Write out all of the entries that follow, word for word, but skip the pictures.

Source material START

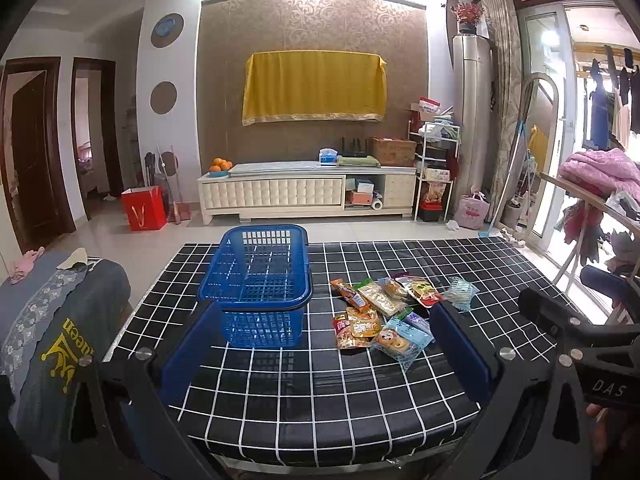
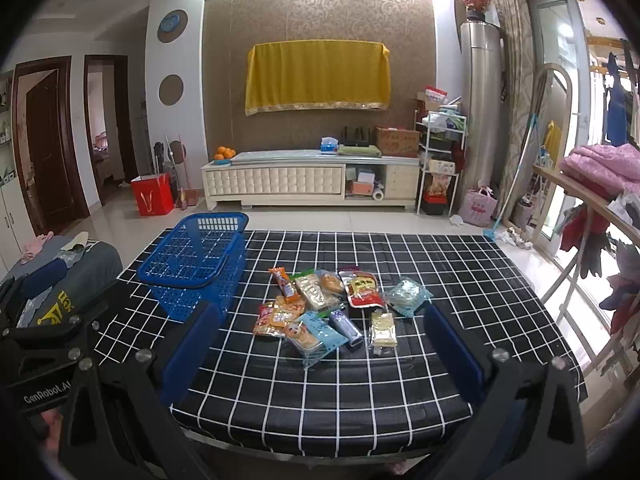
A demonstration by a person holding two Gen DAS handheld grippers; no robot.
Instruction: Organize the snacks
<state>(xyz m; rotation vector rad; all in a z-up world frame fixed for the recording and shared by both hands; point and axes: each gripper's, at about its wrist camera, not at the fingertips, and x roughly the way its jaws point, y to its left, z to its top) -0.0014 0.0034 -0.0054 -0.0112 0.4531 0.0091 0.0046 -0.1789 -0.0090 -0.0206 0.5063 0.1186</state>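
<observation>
A blue plastic basket stands with nothing in it on the left of a black table with a white grid. To its right lies a loose pile of snack packets, among them a red pouch and a pale cracker pack. My left gripper hovers open over the table's near edge, short of the basket and pile. My right gripper is open too, near the front edge, with the pile just ahead of it.
A covered chair with a grey garment stands by the table's left side. A clothes rack with pink bedding lines the right. Beyond the table are tiled floor, a white TV cabinet and a red bag.
</observation>
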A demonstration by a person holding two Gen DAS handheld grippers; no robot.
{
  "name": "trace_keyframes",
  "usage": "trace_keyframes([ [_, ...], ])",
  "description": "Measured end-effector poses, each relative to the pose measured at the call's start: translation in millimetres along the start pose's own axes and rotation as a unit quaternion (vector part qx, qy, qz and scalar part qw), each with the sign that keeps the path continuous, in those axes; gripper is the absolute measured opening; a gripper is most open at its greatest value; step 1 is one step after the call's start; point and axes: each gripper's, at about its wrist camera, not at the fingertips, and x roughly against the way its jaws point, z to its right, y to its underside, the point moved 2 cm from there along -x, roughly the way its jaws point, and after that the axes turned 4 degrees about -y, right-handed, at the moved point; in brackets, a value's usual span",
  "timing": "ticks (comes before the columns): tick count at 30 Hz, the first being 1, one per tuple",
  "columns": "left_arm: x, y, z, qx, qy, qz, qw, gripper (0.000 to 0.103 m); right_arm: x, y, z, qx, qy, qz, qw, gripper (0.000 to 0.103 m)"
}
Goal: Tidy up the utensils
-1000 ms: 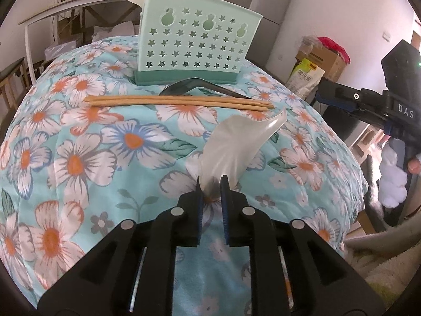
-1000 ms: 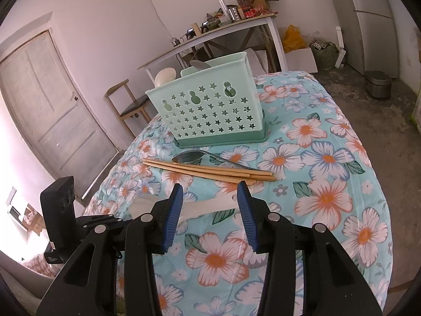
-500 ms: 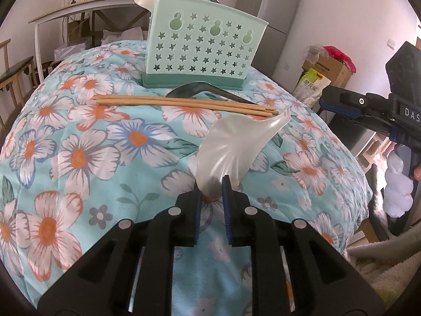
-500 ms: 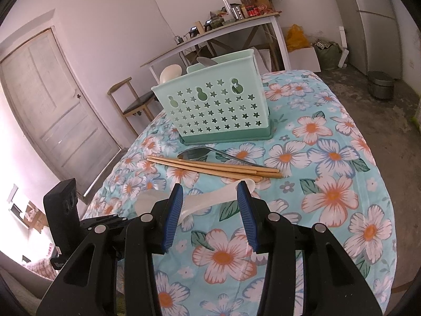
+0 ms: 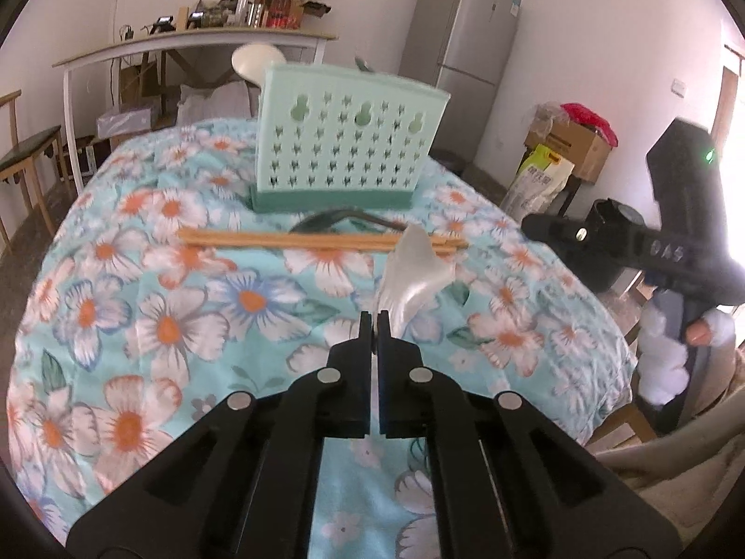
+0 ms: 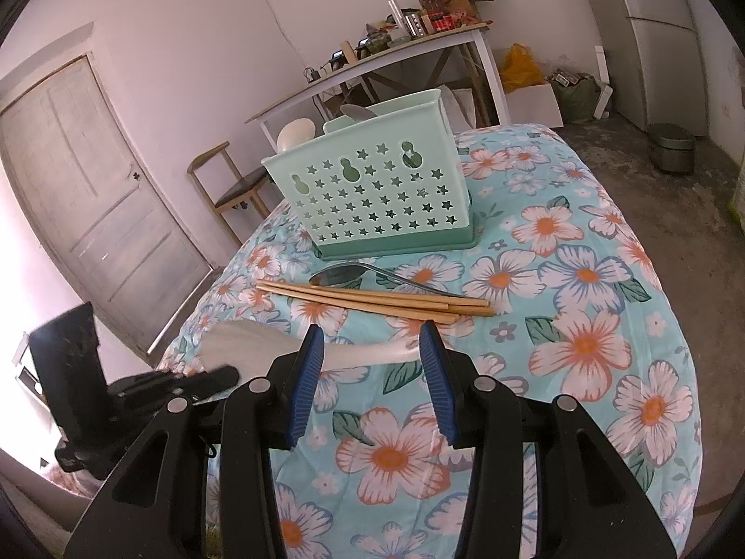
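White plastic spoon (image 5: 412, 279) clamped at bowl edge by left gripper (image 5: 371, 321), handle pointing toward caddy (image 5: 347, 151) ahead. Right gripper (image 6: 372, 363) open, empty.

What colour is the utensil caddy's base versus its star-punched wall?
The caddy has a darker teal-green base under a pale mint wall; the right wrist view shows it best.

Caddy (image 6: 372, 200): matt mint plastic w/ star holes. In front of caddy: chopsticks (image 6: 372, 300) look like plain wood; metal spoon (image 6: 344, 275) is glossy. White spoon (image 5: 412, 275): smooth, shiny, prob. plastic. Tabletop cloth (image 6: 582, 326): soft floral fabric. Fingers (image 6: 307, 372): ribbed blue pads.
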Motion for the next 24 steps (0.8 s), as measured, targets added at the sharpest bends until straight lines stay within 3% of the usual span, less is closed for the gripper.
trace_keyframes([
  [24, 43.5, -24.0, -35.7, 0.049, -0.01, 0.047, 0.9976, 0.001, -5.0, 0.8, 1.9, -0.012, -0.001, -0.003, 1.0, 0.042],
])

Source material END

* **Completed exercise**
A demonstration by a person holding two Gen DAS handheld grippers; no robot.
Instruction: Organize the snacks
<state>(xyz m; rotation vector rad; all in a z-up world frame fixed for the recording and shared by both hands; point and axes: each gripper's, at about its wrist camera, not at the fingertips, and x roughly the way its jaws point, y to its left, z to its top) -0.0014 0.0034 -0.0054 -0.0112 0.4531 0.0091 0.0046 -0.1789 -0.0090 -0.0206 0.5063 0.1186</state>
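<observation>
A blue plastic basket stands with nothing in it on the left of a black table with a white grid. To its right lies a loose pile of snack packets, among them a red pouch and a pale cracker pack. My left gripper hovers open over the table's near edge, short of the basket and pile. My right gripper is open too, near the front edge, with the pile just ahead of it.
A covered chair with a grey garment stands by the table's left side. A clothes rack with pink bedding lines the right. Beyond the table are tiled floor, a white TV cabinet and a red bag.
</observation>
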A demonstration by a person holding two Gen DAS handheld grippers; no robot.
{
  "name": "trace_keyframes",
  "usage": "trace_keyframes([ [_, ...], ])",
  "description": "Measured end-effector poses, each relative to the pose measured at the call's start: translation in millimetres along the start pose's own axes and rotation as a unit quaternion (vector part qx, qy, qz and scalar part qw), each with the sign that keeps the path continuous, in those axes; gripper is the absolute measured opening; a gripper is most open at its greatest value; step 1 is one step after the call's start; point and axes: each gripper's, at about its wrist camera, not at the fingertips, and x roughly against the way its jaws point, z to its right, y to its underside, the point moved 2 cm from there along -x, roughly the way its jaws point, and after that the axes turned 4 degrees about -y, right-handed, at the moved point; in brackets, a value's usual span",
  "timing": "ticks (comes before the columns): tick count at 30 Hz, the first being 1, one per tuple",
  "columns": "left_arm: x, y, z, qx, qy, qz, qw, gripper (0.000 to 0.103 m); right_arm: x, y, z, qx, qy, qz, qw, gripper (0.000 to 0.103 m)"
}
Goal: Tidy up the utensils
-1000 ms: 
-1000 ms: 
-500 ms: 
-500 ms: 
+0 ms: 
+0 ms: 
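White plastic spoon (image 5: 412, 279) clamped at bowl edge by left gripper (image 5: 371, 321), handle pointing toward caddy (image 5: 347, 151) ahead. Right gripper (image 6: 372, 363) open, empty.

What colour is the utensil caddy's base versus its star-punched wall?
The caddy has a darker teal-green base under a pale mint wall; the right wrist view shows it best.

Caddy (image 6: 372, 200): matt mint plastic w/ star holes. In front of caddy: chopsticks (image 6: 372, 300) look like plain wood; metal spoon (image 6: 344, 275) is glossy. White spoon (image 5: 412, 275): smooth, shiny, prob. plastic. Tabletop cloth (image 6: 582, 326): soft floral fabric. Fingers (image 6: 307, 372): ribbed blue pads.
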Motion for the next 24 steps (0.8 s), as measured, targets added at the sharpest bends until straight lines stay within 3% of the usual span, less is closed for the gripper.
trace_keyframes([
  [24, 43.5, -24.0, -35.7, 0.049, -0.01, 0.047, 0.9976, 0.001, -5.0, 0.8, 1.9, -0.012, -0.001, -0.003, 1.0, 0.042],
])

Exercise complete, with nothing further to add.